The list of shame no biopharma wants to join

It is not just high drug prices that have payers and policymakers worried. They are also concerned about big and unpredictable increases that defy explanation. Now the US pricing watchdog Icer is taking a close look at large rises to develop a list of the biggest culprits on which no biopharma executive will want its products to appear.

Icer’s analysis will examine whether external factors like new clinical data or a rise in manufacturing costs could explain the increases. The report could spur lawmakers to summon executives to Capitol Hill if companies cannot provide any evidence that price hikes are justified. This might be a deterrant to those still hoping to make large annual price increases, as few executives want to become the next Heather Bresch or Martin Shkreli.

The list could be a test of Icer’s growing influence: the organisation has until now mostly busied itself with cost-effectiveness analyses of new drugs, much as Nice in the UK and Iqwig in Germany have done for years.

“The Icer report continues the path that they’ve been on, which is really about transparency,” says Chronis Manolis, chief pharmacy officer at the UPMC Health Plan, an insurer in Pennsylvania.

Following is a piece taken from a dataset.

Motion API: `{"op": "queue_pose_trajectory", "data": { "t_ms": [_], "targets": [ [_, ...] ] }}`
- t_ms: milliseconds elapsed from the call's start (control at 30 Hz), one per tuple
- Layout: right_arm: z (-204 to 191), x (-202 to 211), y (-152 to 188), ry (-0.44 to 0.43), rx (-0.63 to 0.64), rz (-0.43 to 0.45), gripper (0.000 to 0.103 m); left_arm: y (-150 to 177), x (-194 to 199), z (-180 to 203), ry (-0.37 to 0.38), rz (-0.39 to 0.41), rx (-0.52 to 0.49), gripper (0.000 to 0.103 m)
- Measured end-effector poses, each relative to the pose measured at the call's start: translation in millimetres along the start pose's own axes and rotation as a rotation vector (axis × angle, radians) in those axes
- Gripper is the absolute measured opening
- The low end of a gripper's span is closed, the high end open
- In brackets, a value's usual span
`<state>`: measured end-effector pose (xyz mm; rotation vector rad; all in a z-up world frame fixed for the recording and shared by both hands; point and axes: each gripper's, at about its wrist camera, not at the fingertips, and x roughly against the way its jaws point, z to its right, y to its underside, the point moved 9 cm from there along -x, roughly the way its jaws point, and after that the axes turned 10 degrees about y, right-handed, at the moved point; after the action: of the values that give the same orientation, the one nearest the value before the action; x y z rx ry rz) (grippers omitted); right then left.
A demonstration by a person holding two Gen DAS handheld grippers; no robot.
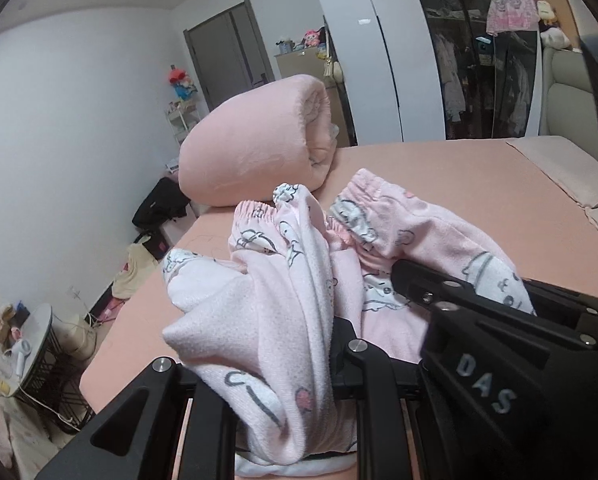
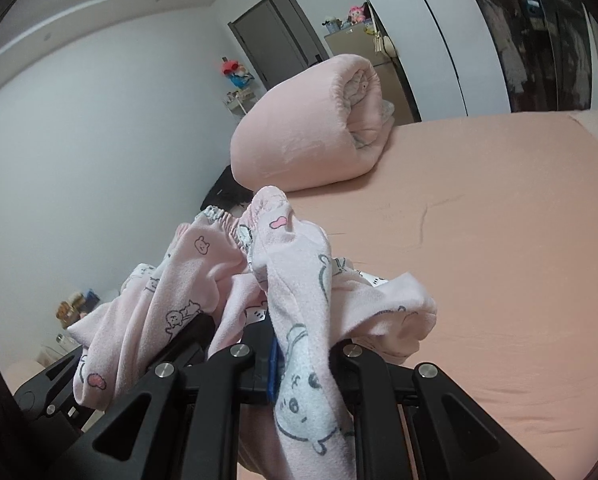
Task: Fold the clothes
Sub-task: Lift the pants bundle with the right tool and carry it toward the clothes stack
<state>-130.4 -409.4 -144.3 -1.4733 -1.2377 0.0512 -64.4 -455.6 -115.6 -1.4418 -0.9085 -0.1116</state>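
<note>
Left wrist view: both tools, left tool [image 1: 299,364] and right tool [image 2: 299,360], angled down, grasping pink pajama pants [image 1: 267,280].

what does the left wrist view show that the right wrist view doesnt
Only the left wrist view: the mirror with a pink garment hung above it, the round side table, and the right tool's "DAS" lettering.

Only the right wrist view: a wrinkle in the sheet.

Both: each tool shut on the pink printed pyjamas, the rolled pink blanket, the bed.
</note>
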Motion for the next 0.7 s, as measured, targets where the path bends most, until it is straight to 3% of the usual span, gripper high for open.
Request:
{"op": "queue_pose_trajectory", "data": {
  "t_ms": [200, 333, 567, 700],
  "targets": [
    [-11.0, -22.7, 5.5, -0.033, 0.001, -0.026, 0.011, 15.3, -16.8, -27.7, -0.011, -0.030, 0.057, 0.015],
    [-18.2, -35.2, 5.5, -0.069, -0.024, -0.038, 0.011, 18.1, -19.6, -33.6, -0.048, -0.021, 0.033, 0.015],
    [-27.4, -52.6, 8.3, -0.084, -0.010, -0.041, 0.011, 24.3, -35.3, -60.3, -0.029, -0.045, 0.122, 0.015],
    [-24.5, -66.1, 27.5, -0.071, 0.019, -0.099, 0.011, 42.5, -47.0, -63.1, -0.012, -0.085, 0.139, 0.015]
  ]
}}
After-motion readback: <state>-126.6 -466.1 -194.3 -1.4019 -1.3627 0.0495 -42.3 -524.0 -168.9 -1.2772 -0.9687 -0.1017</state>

Do old drugs get better with age?

Analysing cost increases with older agents is a bigger step into the politics of drug prices for Icer, especially as the biggest public outrage about drug prices so far has been triggered by big hikes for products like Mylan’s EpiPen and Turing’s daraprim. Notably, these cases led to Ms Bresch and Mr Shkreli respectively having to explain themselves before Congress.

And the new Congress is showing no dropoff in interest in drug prices, with two hearings having already taken place in January alone – and members of Congress have developed their own lists of big increases. 

Icer’s report, the first in what is planned as a series of annual assessments, is due in October. It will first examine which of the 100 biggest-selling drugs had the greatest hikes in their list prices, and from there attempt to determine which had the greatest impact on healthcare spending based on their net price rises.

Icer will then review the top 10 drugs to determine whether their price increases can be justified based on benefit. Three additional special-interest products may also face analysis because the increases make them unaffordable for patients or because they have had a big impact on a small number of patients with rare diseases.

In most cases, justifying a price increase would require clinical data showing additional benefit not seen in approval trials, or a new indication, and could even include off-label use if supported by investigator-led studies, says Dr Mark Fendrick, director of the University of Michigan Center for Value-Based Insurance Design. “From a purely conceptual or theoretical standpoint, it absolutely is value creation,” Dr Fendrick says.

The Icer research protocol suggests other reasons that might justify a big price increase, including raised production cost, evidence of how use of the drug can yield savings elsewhere in the healthcare system, or evidence from competitor products that demonstrate the relative advantages of the drug being examined.

Ten for that, you must be mad

What will probably not fly is a massive increase in the price of an old drug. Companies have sometimes made these rises when there was a lack of competition, then excused them by saying they would plough the money back into R&D, as was the case with Mr Shkreli’s company Turing Pharmaceuticals, now named Vyera Pharmaceuticals.

Meanwhile, standard above-inflation increases, such as those routinely made by companies like Allergan, which has a penchant for raising prices at just below 10% a year, should also be in the spotlight.

UPMC’s Mr Manolis says the act of measuring these kinds of increases could help keep pharma companies in check, and points to the effect Icer has had on some new drug prices. “The [CGRP] migraine drugs, I think they’re coming in at prices that are less than people expected,” he says.

However, what payers can do with the information from Icer’s new list might be limited. “If Icer comes out with its top 13 drugs, and seven are for drugs that have lots of product competition, most plans have done something about it. If the other six have no competition or they are for unmet medical needs, there’s not a whole lot we can do.”

For his part, Dr Fendrick challenges the validity of the Icer analysis because it relies first on list price, the “wholesale acquisition cost”, to identify drugs to be potentially included in the report. He questions whether a real net price can be found since every payer has a different cost based on their negotiations with pharma companies.

“The price the purchaser pays is never included in these discussions,” he says. “Until we know the difference between list and net price it’s a little difficult to say what is justified.”

Nevertheless, the potential for negative publicity from being included on this list should have biopharma commercial teams thinking hard about their pricing strategies. Without good data to back up any rises, the risk is that they will have to explain themselves publicly.